Limiting Trackback Spam Further
Those trackback spammers are getting smarter, I've had two get past my filters in the past two days.
I wrote before about my attempts at trying to limit trackback spam. My method is to visit the trackback URL and make sure it links back to me before letting it onto the site. I also blacklist sites after X tries to keep my bandwidth down.
I always look at trackbacks that get past my filters, so I was annoyed to see spam and was interested to see how it beat my system.

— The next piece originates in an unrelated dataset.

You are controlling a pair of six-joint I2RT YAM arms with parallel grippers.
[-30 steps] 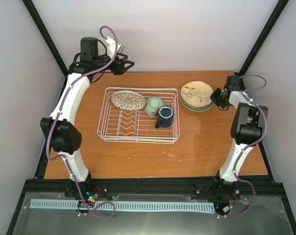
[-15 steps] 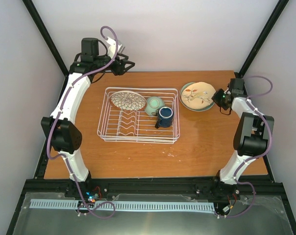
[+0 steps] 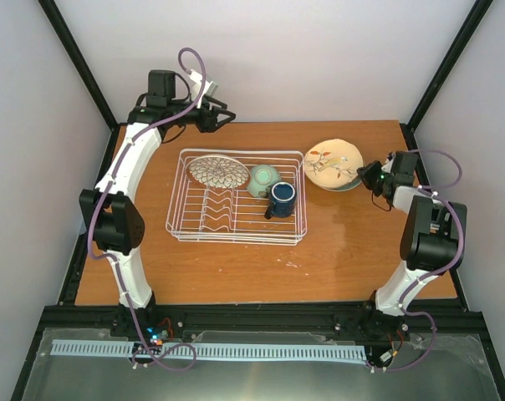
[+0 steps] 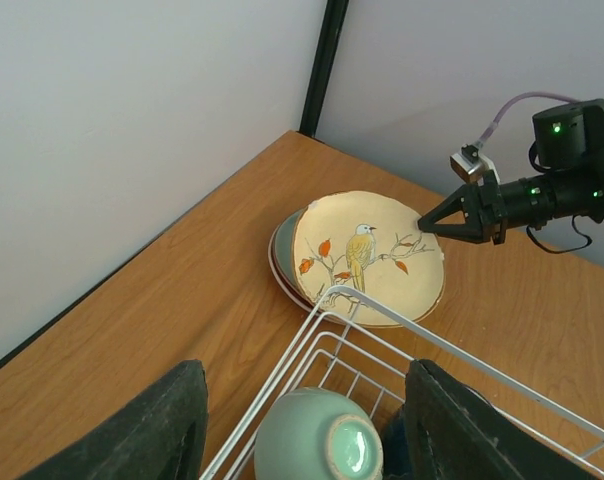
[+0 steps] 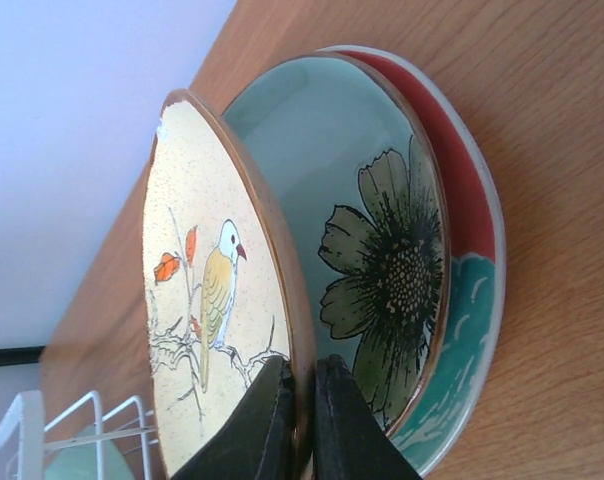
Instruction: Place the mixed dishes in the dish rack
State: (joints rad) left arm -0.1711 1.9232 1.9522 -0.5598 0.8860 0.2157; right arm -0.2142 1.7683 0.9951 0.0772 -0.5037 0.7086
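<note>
The white wire dish rack [image 3: 179, 219] holds the brown petal-patterned plate [image 3: 216, 171], the pale-green cup [image 3: 262, 179] upside down and the dark blue mug [image 3: 281, 199]. Right of it, my right gripper [image 3: 363, 177] is shut on the rim of the cream leaf-motif plate [image 3: 332, 164], tilted up off the teal plates [image 5: 392, 230] under it. In the right wrist view the fingers [image 5: 272, 420] pinch that cream plate [image 5: 197, 300]. My left gripper [image 3: 222, 117] is open above the table's far edge; its view shows the cup [image 4: 317, 445], rack corner [image 4: 327, 305] and cream plate [image 4: 367, 255].
Black frame posts stand at both far corners. White walls close in the table at the back and sides. Bare wooden table [image 3: 319, 267] lies in front of the rack.
My right gripper has closed on the cream plate's right rim and tilted it up off the teal plates. My left arm has shifted slightly right at the back.
</note>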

You can pretend to be a web browser using telnet, so I did that to see how the spammer's site behaves.
telnet c13183.traffdodkok.info 80
Trying 66.232.122.14...
Connected to c13183.traffdodkok.info.
Escape character is '^]'.
GET /1369483/ HTTP/1.1
Host: c13183.traffdodkok.info
HTTP/1.1 200 OK
Date: Fri, 08 Jun 2007 07:41:22 GMT
Server: Apache/2.0.59
Vary: Host
Content-Length: 242
Content-Type: text/html; charset=UTF-8
hey! your Link a here : <a href="http://www.robertprice.co.uk/robblog/archive/2005/8/Trying_To_Limit_Trackback_Spam.shtml
">Blog</a><br/>Given from:<br/>http://www.robertprice.co.uk/robblog/archive/2005/8/Trying_To_Limit_Trackback_Spam.shtml
Connection closed by foreign host.
Hummm, that looks fine, no obvious spam there. When you visit with a real web browser however, a busty amateur called Dawn is waiting to great you.
I tried again, but this time adding in a fake user-agent string. This an additional header a browser sends to identify itself to a web server. In this case, I decided to be Internet Explorer 6.

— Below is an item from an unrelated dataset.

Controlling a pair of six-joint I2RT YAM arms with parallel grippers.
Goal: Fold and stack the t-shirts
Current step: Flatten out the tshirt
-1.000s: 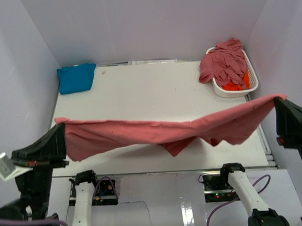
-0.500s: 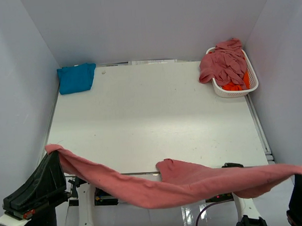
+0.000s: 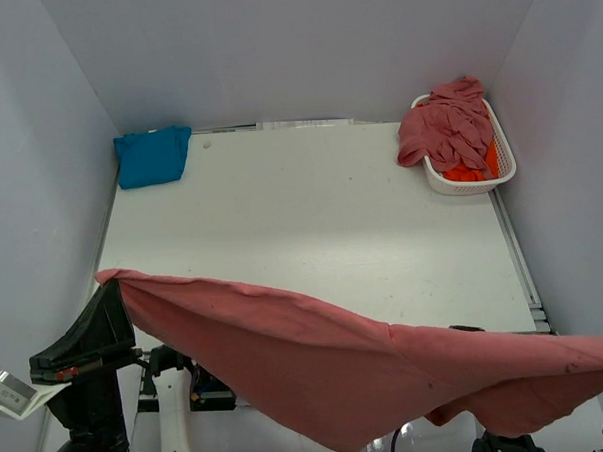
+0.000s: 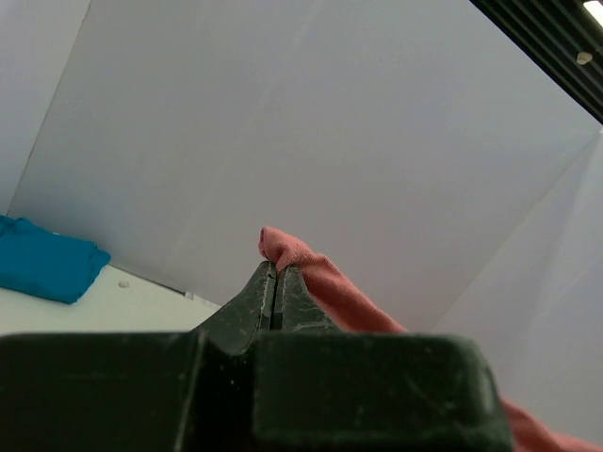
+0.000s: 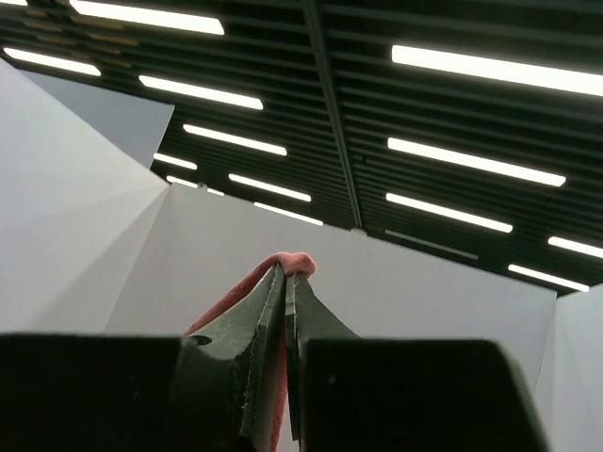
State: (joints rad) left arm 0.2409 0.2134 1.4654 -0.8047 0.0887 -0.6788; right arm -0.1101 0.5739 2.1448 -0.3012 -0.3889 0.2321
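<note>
Lifting from its sag, the shirt spreads (left end effector and right end effector clamped on corners), ready to lay.

We count one dusty rose-red cotton t-shirt, spread wide across the bottom of the frame. One folded turquoise blue cotton t-shirt sits at upper left. At upper right, one white slatted plastic basket, and in it we make out one bright orange t-shirt under a heap of rose-red shirts. How many are bunched in that heap, we cannot tell. One white table across the middle. And two black grippers: the left gripper in its wrist view, the right gripper in the other.
</note>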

telnet c13183.traffdodkok.info 80
Trying 66.232.122.14...
Connected to c13183.traffdodkok.info.
Escape character is '^]'.
GET /1369483/ HTTP/1.1
Host: c13183.traffdodkok.info
Accept: */*
Accept-Language: en-us
User-Agent: Mozilla/4.0 (compatible; MSIE 6.0; Windows NT 5.0)
HTTP/1.1 302 Moved Temporarily
Date: Fri, 08 Jun 2007 07:43:56 GMT
Server: Apache/2.0.59
Vary: Host
Location: http://trafflol.info/dawn-busty-amateur.html
Content-Length: 242
Content-Type: text/html; charset=UTF-8
hey! your Link a here : <a href="http://www.robertprice.co.uk/robblog/archive/2005/8/Trying_To_Limit_Trackback_Spam.shtml
">Blog</a><br/>Given from:<br/>http://www.robertprice.co.uk/robblog/archive/2005/8/Trying_To_Limit_Trackback_Spam.shtml
Connection closed by foreign host.
So there it is! When I pretend to be Internet Explorer, the spammer's web server issues an HTTP 302 header that tells the browser to redirect away from the page it's served, and to go and see Dawn instead.
Notice how it keeps content back to my site there so my detection script would be fooled. Also, the spammer was probably being cheeky at targetting an anti trackback spam page. :-)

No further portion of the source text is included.